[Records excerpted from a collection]
--- START ---

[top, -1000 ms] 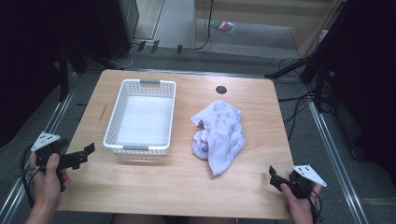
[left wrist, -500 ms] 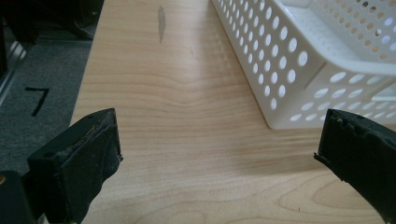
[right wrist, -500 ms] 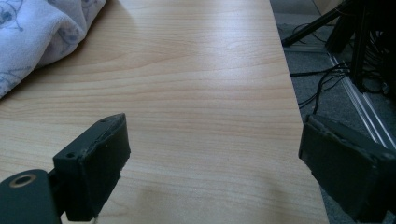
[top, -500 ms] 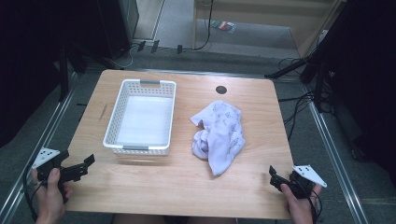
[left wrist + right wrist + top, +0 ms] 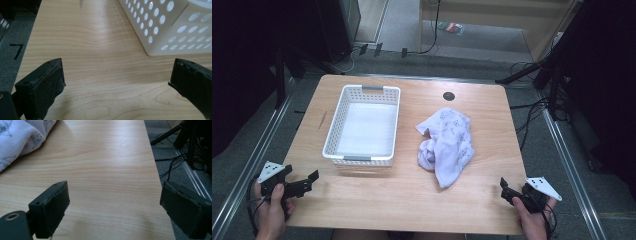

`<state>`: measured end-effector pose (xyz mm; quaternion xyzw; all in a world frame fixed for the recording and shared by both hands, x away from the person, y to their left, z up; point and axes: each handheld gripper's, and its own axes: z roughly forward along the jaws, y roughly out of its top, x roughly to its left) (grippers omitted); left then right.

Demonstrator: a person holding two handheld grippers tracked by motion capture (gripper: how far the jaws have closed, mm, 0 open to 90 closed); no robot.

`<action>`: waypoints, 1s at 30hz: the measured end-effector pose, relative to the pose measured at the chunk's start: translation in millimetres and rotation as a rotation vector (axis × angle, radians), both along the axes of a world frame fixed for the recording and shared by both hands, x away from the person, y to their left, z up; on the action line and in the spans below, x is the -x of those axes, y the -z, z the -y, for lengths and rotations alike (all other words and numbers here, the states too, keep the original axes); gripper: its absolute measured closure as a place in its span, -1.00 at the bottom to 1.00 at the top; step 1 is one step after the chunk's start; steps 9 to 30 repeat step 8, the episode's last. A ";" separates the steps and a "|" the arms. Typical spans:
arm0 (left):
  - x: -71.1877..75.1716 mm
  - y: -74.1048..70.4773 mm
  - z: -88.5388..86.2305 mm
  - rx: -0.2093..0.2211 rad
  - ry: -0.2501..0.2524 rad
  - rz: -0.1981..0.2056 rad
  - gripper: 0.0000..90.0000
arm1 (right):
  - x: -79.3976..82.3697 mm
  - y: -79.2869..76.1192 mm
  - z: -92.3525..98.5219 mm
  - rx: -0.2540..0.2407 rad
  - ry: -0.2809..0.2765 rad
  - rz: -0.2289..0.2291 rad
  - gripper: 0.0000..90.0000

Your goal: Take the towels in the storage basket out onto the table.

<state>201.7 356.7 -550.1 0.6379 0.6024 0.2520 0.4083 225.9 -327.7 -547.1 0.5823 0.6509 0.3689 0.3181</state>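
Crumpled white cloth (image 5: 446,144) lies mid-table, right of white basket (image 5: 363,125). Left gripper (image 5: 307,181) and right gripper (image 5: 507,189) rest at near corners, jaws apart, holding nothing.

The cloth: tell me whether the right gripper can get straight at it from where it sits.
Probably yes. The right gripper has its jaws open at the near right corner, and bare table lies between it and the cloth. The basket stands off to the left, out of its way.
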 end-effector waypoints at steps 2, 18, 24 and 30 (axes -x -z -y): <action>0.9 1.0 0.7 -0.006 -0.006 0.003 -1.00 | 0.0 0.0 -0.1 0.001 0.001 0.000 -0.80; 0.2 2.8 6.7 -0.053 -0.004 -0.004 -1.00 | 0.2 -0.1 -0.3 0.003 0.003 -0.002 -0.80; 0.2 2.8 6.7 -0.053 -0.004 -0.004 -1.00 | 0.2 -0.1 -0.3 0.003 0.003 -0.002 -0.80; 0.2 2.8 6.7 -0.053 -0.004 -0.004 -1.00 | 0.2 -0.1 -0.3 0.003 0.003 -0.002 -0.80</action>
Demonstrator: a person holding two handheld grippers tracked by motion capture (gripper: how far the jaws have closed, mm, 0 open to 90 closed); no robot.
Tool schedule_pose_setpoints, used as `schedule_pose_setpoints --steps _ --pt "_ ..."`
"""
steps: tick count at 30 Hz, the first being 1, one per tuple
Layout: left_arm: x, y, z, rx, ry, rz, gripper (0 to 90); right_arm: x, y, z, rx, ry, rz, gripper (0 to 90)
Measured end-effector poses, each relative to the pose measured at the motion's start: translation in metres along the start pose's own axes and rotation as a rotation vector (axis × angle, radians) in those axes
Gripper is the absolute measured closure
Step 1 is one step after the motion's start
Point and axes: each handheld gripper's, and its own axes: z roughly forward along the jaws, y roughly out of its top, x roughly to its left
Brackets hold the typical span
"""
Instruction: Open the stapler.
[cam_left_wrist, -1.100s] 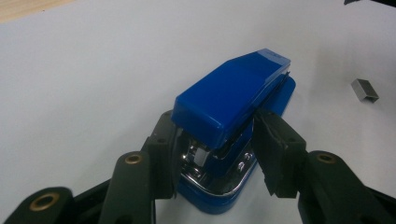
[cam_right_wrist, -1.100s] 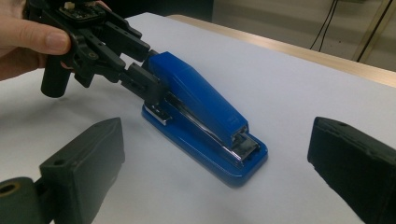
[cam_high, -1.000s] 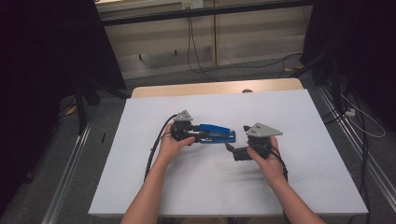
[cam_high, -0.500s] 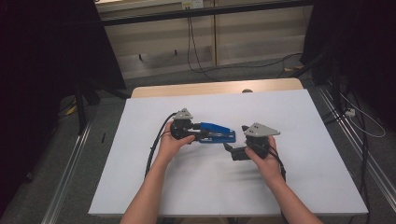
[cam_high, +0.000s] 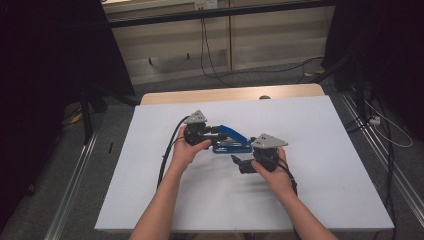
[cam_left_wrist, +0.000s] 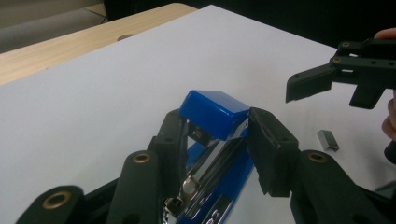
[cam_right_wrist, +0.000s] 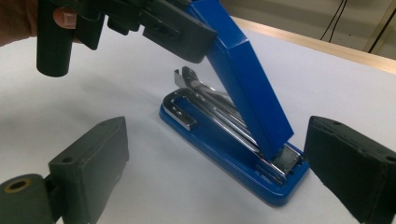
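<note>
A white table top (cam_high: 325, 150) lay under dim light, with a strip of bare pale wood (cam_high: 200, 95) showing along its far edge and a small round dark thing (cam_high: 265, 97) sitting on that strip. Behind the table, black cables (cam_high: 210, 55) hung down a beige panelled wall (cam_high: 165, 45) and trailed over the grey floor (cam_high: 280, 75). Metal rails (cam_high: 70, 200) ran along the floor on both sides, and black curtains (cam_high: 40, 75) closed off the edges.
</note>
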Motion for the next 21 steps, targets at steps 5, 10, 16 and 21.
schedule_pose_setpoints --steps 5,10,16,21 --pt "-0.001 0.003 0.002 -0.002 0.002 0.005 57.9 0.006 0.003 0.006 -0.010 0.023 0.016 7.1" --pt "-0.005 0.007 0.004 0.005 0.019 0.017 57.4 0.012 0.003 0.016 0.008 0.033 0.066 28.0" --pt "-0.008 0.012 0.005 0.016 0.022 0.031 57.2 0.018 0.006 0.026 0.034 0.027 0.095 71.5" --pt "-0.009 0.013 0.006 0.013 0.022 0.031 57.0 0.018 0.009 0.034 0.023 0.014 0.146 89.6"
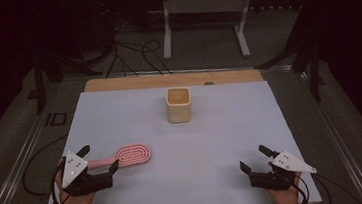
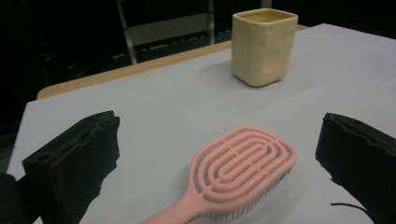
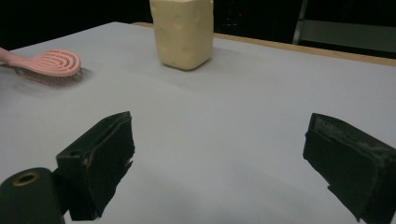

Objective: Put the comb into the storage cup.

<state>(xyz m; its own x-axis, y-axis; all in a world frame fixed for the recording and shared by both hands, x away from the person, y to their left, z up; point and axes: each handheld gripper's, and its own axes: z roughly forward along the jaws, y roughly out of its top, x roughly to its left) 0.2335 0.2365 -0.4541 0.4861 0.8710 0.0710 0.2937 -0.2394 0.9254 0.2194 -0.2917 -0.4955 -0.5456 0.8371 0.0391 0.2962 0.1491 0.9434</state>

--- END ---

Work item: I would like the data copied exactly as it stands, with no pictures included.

Answer:
[top, -1000 ms] 
[left wrist, -500 ms] 
[right wrist, -500 ms] 
[top, -500 ms] 
[left wrist + right wrist + top, +0 ms] 

`<state>`: measured end-effector pose (xyz mm; quaternion xyzw; all in a world frame fixed for the recording and shared by both hands, x away from the person, y to their left, z up; point and axes: each handheld gripper's, and its own axes: z roughly forward along the jaws, y roughly out of its top, x roughly to its left) (grippers omitted); left then right.

Demonstrator: a person holding two handheld grippers tracked by motion capture (gripper: how far the jaws have closed, mm, 0 open to 90 closed); no robot.

`<action>`: waypoints, 1s at 30hz: the measured end-effector pose, relative to the pose measured at the chunk's start: translation in millimetres and rotation as a rotation vector (axis × angle, radians), both along the axes of a world frame fixed for the recording and shared by both hands, x away from the person, y to their left, z up; on the action line and in the spans below, x is the -x of those axes, y the -z, z the -y, for lengths and rotations alike (all other words and numbers here, the states too, keep the original axes); gripper: its absolute measured closure as a place in its span, -1.00 at the bottom to 1.00 at the top; step 1 is one step after the chunk's start; steps 9 to 30 repeat step 8, the episode's last. A ";" separates the steps and a "|" the arms. Typical spans:
arm0 (left):
  - x: -71.1877..75.1716 mm
  - y: -74.1048..70.4773 mm
  - z: -88.5388..86.2305 mm
  - rx: -0.2093..0.2211 rad
  - ry: -0.2501..0.2524 rad
  - rz: -0.1981..0.2056 rad
  - gripper: 0.0000..90.0000
arm1 (right):
  - x: -79.3976..82.3697 mm
  - y: -79.2869..76.1192 mm
  - z: -92.3525..98.5219 mm
  - rx: -0.2540..0.2407 rad
  - ry: -0.2809..0.2765 rad
  - rz: -0.2289..0.2291 rad
  - gripper: 0.0000..90.0000

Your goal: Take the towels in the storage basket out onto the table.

<state>201.7 356.7 -550.1 0.6379 0.6024 0.2520 0.4083 225.9 -327.7 -547.1 0.5823 0.6509 0.3689 0.3181</state>
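Crumpled white cloth (image 5: 446,144) lies mid-table, right of white basket (image 5: 363,125). Left gripper (image 5: 307,181) and right gripper (image 5: 507,189) rest at near corners, jaws apart, holding nothing.

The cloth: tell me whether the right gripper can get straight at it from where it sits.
Probably yes. The right gripper has its jaws open at the near right corner, and bare table lies between it and the cloth. The basket stands off to the left, out of its way.
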 end-effector waypoints at steps 2, 18, 24 and 30 (axes -x -z -y): <action>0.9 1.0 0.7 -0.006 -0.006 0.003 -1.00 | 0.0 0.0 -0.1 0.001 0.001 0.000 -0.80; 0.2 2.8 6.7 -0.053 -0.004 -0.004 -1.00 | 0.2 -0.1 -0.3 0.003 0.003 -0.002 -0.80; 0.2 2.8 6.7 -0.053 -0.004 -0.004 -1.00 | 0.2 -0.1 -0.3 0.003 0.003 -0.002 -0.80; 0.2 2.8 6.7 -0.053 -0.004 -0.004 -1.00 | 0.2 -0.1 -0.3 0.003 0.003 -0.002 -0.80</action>
Demonstrator: a person holding two handheld grippers tracked by motion capture (gripper: how far the jaws have closed, mm, 0 open to 90 closed); no robot.
Tool schedule_pose_setpoints, used as `schedule_pose_setpoints --steps _ --pt "_ ..."`
"""
steps: tick count at 30 Hz, the first being 1, one per tuple
Layout: left_arm: x, y, z, rx, ry, rz, gripper (0 to 90); right_arm: x, y, z, rx, ry, rz, gripper (0 to 90)
Measured end-effector poses, each relative to the pose measured at the motion's start: translation in metres along the start pose's own axes and rotation as a rotation vector (axis × angle, radians) in those axes
Gripper is the absolute measured closure
Step 1 is one step after the motion's start
Point and axes: each handheld gripper's, and its own axes: z roughly forward along the jaws, y roughly out of its top, x roughly to its left
Brackets hold the typical span
"""
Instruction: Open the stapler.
[cam_left_wrist, -1.100s] 
[cam_right_wrist, -1.100s] 
[cam_high, -1.000s] 
[cam_high, -0.500s] 
[cam_high, +0.000s] 
[cam_left_wrist, +0.000s] 
[cam_right_wrist, +0.000s] 
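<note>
A white table top (cam_high: 325, 150) lay under dim light, with a strip of bare pale wood (cam_high: 200, 95) showing along its far edge and a small round dark thing (cam_high: 265, 97) sitting on that strip. Behind the table, black cables (cam_high: 210, 55) hung down a beige panelled wall (cam_high: 165, 45) and trailed over the grey floor (cam_high: 280, 75). Metal rails (cam_high: 70, 200) ran along the floor on both sides, and black curtains (cam_high: 40, 75) closed off the edges.
</note>
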Motion for the next 21 steps, targets at steps 5, 10, 16 and 21.
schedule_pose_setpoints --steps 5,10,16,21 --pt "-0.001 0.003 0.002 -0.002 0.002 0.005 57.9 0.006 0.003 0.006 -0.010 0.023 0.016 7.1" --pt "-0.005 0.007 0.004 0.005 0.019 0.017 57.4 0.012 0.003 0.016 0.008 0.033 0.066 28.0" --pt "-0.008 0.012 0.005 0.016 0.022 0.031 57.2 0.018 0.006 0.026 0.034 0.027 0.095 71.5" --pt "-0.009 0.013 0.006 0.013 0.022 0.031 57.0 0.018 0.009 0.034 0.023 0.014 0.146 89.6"

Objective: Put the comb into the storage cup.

<state>(xyz m; its own x-axis, y-axis; all in a world frame fixed for the recording and shared by both hands, x away from the person, y to their left, z up; point and axes: each handheld gripper's, and its own axes: z roughly forward along the jaws, y roughly out of its top, x roughly to its left) 0.2335 0.2365 -0.4541 0.4861 0.8710 0.0710 0.2937 -0.2394 0.9254 0.2194 -0.2917 -0.4955 -0.5456 0.8371 0.0391 0.2962 0.1491 0.9434</state>

Besides this answer, nothing more is needed.